### INFORMATION PROVIDED

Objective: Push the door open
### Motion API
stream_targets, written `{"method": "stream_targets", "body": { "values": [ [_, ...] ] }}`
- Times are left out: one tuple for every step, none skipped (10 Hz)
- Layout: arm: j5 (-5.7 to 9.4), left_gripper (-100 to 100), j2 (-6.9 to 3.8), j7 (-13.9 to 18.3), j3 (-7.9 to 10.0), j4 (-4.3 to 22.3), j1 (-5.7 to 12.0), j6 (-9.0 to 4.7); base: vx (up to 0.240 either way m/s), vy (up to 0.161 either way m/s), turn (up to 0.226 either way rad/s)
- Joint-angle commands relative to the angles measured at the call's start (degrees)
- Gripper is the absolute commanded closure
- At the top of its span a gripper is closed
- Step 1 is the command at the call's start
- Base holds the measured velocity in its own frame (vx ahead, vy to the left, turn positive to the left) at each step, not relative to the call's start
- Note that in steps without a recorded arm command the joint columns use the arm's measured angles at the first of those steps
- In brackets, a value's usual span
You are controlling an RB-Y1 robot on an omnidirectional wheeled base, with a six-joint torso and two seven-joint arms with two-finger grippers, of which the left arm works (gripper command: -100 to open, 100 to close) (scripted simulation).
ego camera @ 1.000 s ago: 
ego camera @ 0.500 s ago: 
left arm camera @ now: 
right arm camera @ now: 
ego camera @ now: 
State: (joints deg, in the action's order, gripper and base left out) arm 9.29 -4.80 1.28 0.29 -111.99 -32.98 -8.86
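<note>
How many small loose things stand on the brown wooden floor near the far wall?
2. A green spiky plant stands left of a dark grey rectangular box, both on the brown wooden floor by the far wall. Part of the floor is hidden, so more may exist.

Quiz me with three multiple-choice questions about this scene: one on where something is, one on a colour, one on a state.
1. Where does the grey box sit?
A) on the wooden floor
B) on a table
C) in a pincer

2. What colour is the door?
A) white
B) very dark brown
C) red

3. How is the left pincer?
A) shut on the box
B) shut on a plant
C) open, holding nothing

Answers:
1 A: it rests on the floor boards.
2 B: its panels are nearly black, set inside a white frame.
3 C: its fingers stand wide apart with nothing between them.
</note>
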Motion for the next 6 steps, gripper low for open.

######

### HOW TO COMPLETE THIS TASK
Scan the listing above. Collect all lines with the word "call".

### RESULT OF THE TASK
- Joint-angle commands relative to the angles measured at the call's start (degrees)
- Step 1 is the command at the call's start
- Base holds the measured velocity in its own frame (vx ahead, vy to the left, turn positive to the left) at each step, not relative to the call's start

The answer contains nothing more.